This piano has some sentimental value for me - I am not looking to make a quick buck selling it unrestored, or to make a profit from a restoration.

What I mean is: will I have a quality piano after restoration, something with a good tone (for an upright) to justify the cost of a restoration? That is, if I spend $10,000 to $15,000 on a restoration, will it sound and play as well as a new piano that costs as much? Or is that a fool's errand?

One very important question: does anyone have any real experience with these old 3/4 plate Webers? I have been told by a professional piano restorer that the 3/4 plate on the Weber is a very strong design because it fully supports the pin block in a different way than cheaper 3/4 plate pianos. But the whole 3/4 plate thing is still something of a concern for me.

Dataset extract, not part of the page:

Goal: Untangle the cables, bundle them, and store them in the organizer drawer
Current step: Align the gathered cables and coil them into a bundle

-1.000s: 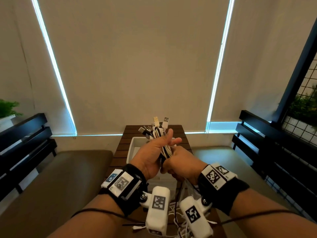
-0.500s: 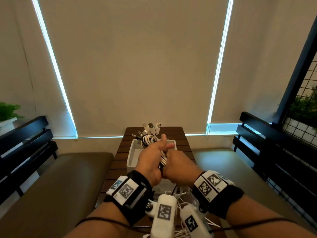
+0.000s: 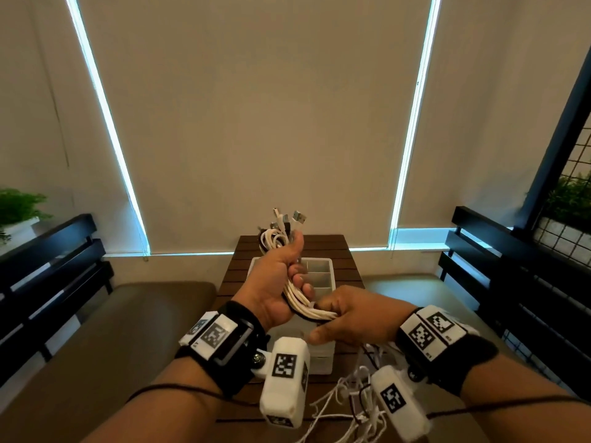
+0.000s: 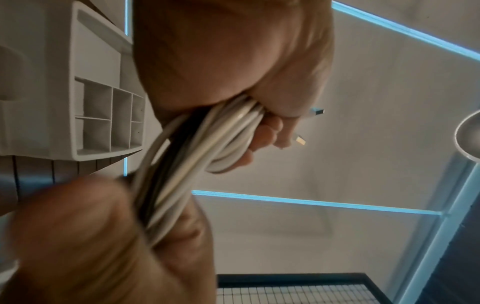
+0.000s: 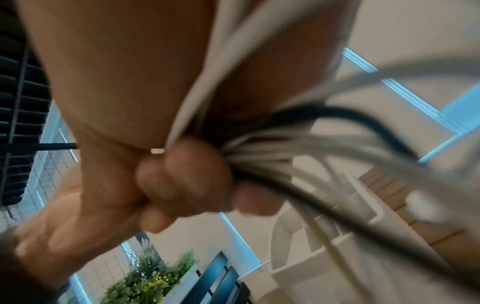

Thoughts?

Piano quick notes
Weber, Rochester NY
Full-size upright
Serial 38036, 1890s
tuned 1/4 tone low
3/4 plate
underdamper action
overstrung

1. What is the brand name on the piano?

Weber (Rochester, NY)

2. How tall is the upright piano from the floor to the top?

It's a full-size upright, 56" tall, 59" wide, 28" deep. The keyboard is 48" wide.

3. How old is the piano?

About 120 years. It was built between 1890 and 1895, probably in 1893 (according to the serial number #38036 and various online sources). It was bought used from a private party by my parents, and they have owned it for about 30 years.

4. Where has the piano been stored?

For at least the last 30 years, always indoors, away from the heater and windows.

5. When was it last tuned?

At least five years ago. The piano tuner did not want to "risk" trying to get it to concert pitch, so he tuned it 1/4 tone low. He offered to tune it to concert pitch, but said he was concerned due to the age of the instrument.

6. Has the piano had any major work?

For at least the last 30 years, only tunings.

7. Do all the keys work?

Yes. The foot pedals work as well. There are no "untoward or unexpected sounds" according to my dad. Only one of the white keys has a small chip in it, about 1/16" square. They are ebony and ivory, according to the piano tuner.

8. Describe the furniture. Style, Color, condition.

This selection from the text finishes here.